__Exercise details__
Go through the material and copy each line in which the word "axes" shows up.

__Given information__
◆ ◆ ◆ ◆

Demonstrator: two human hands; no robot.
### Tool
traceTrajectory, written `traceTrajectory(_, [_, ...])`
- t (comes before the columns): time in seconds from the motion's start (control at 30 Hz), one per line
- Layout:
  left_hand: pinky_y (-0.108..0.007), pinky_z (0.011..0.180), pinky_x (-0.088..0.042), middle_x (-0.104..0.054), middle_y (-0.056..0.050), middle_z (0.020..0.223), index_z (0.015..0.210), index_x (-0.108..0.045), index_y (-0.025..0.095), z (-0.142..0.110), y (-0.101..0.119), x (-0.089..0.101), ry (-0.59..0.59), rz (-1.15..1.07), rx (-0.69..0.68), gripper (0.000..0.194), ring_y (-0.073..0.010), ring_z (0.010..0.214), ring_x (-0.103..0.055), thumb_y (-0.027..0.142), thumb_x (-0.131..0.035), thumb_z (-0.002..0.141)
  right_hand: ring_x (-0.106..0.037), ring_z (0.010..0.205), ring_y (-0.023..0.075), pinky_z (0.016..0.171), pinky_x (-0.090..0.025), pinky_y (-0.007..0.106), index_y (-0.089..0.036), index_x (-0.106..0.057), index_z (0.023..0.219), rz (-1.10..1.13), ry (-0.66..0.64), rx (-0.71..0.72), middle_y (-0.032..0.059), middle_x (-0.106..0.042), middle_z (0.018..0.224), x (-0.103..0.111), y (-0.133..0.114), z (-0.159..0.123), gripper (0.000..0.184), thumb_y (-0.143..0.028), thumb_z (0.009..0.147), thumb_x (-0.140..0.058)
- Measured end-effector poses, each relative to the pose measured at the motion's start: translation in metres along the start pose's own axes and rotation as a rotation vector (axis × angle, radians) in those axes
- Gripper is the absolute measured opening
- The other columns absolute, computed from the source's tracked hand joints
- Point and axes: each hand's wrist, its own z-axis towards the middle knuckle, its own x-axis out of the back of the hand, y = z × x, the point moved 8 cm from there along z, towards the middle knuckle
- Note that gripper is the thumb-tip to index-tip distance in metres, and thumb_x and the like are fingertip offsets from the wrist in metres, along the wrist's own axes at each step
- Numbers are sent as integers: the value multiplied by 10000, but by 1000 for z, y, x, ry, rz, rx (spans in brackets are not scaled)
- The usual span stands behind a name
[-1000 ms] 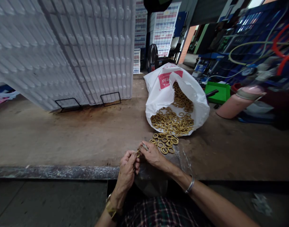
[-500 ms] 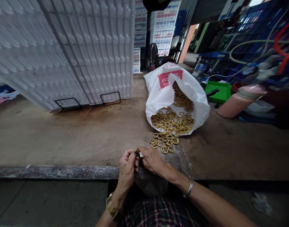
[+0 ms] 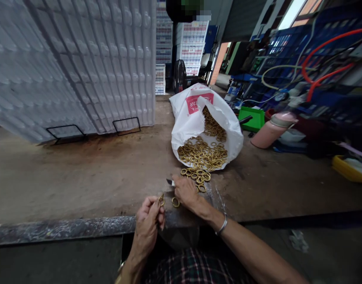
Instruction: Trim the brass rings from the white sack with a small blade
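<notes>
My left hand [image 3: 148, 215] is closed, pinching a brass-coloured ring [image 3: 161, 200] between thumb and fingers above the table's front edge. In my right hand [image 3: 187, 192] is a small knife [image 3: 170, 182]; its dark pointed blade and a bit of white stick out to the left. That hand is low over the table, beside a small pile of brass rings [image 3: 200, 175] and partly covering it. One loose ring [image 3: 175, 202] lies between my hands, near the right one. Behind the pile, a white woven sack [image 3: 181, 118] lies on its side, its torn mouth showing many more rings.
Tall white ribbed plastic panels [image 3: 110, 71] stand at the left by black wire stands [image 3: 126, 126]. Right of the sack are a green tray [image 3: 253, 119], a pink bottle [image 3: 271, 132] and a yellow tray [image 3: 351, 169]. Stacked white crates [image 3: 191, 47] and a fan [image 3: 180, 75] stand behind.
My hands were together at the knife; now they are apart. The right has gone to the pile with the knife, and the left shows a ring. The view has turned slightly right.
</notes>
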Motion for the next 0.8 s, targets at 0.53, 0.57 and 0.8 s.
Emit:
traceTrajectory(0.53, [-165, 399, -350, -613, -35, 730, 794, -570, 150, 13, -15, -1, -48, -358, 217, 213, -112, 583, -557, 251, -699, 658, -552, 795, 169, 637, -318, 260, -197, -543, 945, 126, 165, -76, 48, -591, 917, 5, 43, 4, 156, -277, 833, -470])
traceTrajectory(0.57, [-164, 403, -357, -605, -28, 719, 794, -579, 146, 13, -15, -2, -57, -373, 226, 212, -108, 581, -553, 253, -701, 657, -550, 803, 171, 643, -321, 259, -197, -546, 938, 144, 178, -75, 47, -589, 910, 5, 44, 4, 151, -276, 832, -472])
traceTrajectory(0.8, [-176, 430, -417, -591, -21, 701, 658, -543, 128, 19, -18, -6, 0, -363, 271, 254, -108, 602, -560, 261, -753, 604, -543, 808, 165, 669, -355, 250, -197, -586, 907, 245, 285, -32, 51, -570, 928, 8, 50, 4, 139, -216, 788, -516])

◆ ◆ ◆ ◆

__Expected output__
- Measured end-effector poses, each relative to the pose measured at the motion's start: translation in metres along the start pose's own axes and rotation as a rotation vector (axis × angle, radians) in those axes
- Point and axes: each hand's wrist, its own z-axis towards the middle knuckle, its own x-axis out of the back of the hand, y = z × x, the point moved 8 cm from there along z, towards the middle knuckle
- Note that gripper is the thumb-tip to index-tip distance in metres, and thumb_x and the like are fingertip offsets from the wrist in metres, along the wrist's own axes at each step

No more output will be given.